Dijkstra with Type Families
In the previous part of this series, I wrote about a more general form of Dijkstra’s Algorithm in Haskell. This implementation used a Multi-param Typeclass to encapsulate the behavior of a “graph” type in terms of its node type and the cost/distance type. This is a perfectly valid implementation, but I wanted to go one step further and try out a different approach to generalization.
Type Holes
In effect, I view this algorithm as having three “type holes”. In order to create a generalized algorithm, we want to allow the user to specify their own “graph” type. But we need to be able to refer to two related types (the node and the cost) in order to make our algorithm work. So we can regard each of these as a “hole” in our algorithm.

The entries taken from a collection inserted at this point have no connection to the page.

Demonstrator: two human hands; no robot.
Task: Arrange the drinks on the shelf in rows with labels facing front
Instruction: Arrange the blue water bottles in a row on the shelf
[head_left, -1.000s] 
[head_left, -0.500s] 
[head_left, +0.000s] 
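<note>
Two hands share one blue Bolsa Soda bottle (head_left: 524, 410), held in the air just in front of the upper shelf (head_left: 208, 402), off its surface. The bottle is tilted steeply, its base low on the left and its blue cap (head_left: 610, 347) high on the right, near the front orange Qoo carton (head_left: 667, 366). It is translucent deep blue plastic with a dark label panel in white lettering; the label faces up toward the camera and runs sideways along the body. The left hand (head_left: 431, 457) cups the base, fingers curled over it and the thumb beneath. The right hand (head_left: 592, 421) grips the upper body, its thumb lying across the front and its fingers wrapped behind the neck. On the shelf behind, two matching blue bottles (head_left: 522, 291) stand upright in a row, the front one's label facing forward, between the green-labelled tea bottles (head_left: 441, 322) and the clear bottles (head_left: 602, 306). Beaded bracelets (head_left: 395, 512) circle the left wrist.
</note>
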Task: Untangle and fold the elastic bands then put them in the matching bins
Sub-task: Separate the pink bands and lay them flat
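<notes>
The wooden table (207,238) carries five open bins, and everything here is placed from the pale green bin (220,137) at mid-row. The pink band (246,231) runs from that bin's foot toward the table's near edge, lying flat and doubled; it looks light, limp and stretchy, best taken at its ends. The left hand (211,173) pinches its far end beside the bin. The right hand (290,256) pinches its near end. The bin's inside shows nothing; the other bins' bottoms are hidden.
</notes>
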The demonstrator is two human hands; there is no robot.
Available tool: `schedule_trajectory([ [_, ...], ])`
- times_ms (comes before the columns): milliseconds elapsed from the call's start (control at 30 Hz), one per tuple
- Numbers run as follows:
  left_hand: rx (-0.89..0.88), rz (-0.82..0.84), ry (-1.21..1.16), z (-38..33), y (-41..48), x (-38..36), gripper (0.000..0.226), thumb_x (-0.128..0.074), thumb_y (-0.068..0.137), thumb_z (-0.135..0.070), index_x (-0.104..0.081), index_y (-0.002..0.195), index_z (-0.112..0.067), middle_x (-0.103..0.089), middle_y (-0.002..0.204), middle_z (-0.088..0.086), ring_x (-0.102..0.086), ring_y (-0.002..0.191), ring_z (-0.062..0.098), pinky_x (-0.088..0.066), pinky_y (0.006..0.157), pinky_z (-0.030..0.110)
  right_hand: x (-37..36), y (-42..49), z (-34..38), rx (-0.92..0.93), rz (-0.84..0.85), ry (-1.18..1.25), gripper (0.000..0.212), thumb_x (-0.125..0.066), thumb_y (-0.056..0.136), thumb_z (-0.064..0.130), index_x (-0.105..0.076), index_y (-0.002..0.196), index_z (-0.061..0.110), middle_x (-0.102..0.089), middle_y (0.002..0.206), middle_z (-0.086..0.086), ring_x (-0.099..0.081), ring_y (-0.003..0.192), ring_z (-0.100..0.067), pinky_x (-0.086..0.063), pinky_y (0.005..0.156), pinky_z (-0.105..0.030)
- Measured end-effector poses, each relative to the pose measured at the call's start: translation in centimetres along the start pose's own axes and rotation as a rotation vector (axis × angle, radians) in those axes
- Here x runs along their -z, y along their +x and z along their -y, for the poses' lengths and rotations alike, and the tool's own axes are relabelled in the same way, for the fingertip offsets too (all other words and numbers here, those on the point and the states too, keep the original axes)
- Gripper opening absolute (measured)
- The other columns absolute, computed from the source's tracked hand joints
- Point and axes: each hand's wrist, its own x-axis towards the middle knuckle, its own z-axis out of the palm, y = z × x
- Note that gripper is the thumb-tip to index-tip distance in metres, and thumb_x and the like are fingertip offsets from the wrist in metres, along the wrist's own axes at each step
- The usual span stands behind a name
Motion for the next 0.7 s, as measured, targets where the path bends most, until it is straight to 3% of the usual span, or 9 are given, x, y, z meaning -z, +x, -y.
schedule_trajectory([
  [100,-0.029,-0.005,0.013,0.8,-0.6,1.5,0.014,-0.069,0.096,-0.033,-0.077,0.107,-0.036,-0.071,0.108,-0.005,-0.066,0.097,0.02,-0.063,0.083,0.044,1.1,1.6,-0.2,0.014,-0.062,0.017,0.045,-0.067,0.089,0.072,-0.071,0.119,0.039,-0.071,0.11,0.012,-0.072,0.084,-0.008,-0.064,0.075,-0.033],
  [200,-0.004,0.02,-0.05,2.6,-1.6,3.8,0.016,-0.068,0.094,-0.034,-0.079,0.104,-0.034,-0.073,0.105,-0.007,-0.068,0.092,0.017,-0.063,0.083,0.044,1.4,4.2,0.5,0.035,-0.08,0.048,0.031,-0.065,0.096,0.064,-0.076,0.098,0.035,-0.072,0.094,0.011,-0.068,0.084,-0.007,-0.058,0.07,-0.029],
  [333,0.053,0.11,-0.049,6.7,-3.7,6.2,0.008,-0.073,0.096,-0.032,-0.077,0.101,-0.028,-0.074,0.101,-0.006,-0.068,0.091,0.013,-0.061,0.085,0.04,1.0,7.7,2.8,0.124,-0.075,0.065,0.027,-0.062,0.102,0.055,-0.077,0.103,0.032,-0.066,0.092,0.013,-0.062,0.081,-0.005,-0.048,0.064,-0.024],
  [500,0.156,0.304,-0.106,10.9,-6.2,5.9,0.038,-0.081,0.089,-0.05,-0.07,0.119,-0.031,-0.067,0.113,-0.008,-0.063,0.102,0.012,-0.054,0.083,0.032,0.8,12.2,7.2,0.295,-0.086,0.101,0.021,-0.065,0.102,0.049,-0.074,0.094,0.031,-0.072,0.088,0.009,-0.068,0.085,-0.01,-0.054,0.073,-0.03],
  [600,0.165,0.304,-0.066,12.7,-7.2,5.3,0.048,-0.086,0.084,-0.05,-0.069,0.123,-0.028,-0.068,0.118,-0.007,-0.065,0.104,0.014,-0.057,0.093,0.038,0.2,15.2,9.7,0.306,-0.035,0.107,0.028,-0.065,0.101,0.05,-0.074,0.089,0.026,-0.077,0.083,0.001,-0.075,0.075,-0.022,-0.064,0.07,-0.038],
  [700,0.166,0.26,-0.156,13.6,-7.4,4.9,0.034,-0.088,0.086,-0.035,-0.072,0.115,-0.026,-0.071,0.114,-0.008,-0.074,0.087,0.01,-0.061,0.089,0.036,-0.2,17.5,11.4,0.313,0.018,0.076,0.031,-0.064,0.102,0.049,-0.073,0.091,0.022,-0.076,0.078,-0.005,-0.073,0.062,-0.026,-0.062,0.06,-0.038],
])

The multi-param typeclass fills all three of these holes at the “top level” of the instance definition.
class DijkstraGraph graph node cost where
...
But there’s a different way to approach this pattern of “one general class and two related types”. This is to use a type family.
Type Families
A type family is an extension of a typeclass. While a typeclass allows you to specify functions and expressions related to the “target” type of the class, a type family allows you to associate other types with the target type. We start our definition the same way we would with a normal typeclass, except we’ll need a special compiler extension:
{-# LANGUAGE TypeFamilies #-}
class DijkstraGraph graph where
...
So we’re only specifying graph
as the “target type” of this class. We can then specify names for different types associated with this class using the type
keyword.
class DijkstraGraph graph where
type DijkstraNode graph :: *
type DijkstraCost graph :: *
...
For each type, instead of specifying a type signature after the colons (::
), we specify the kind of that type. We just want base-level types for these, so they are *
. (As a different example, a monad type like IO
would have the kind * -> *
because it takes a type parameter).
Once we’ve specified these type names, we can then use them within type signatures for functions in the class. So the last piece we need is the edges
function, which we can write in terms of our types.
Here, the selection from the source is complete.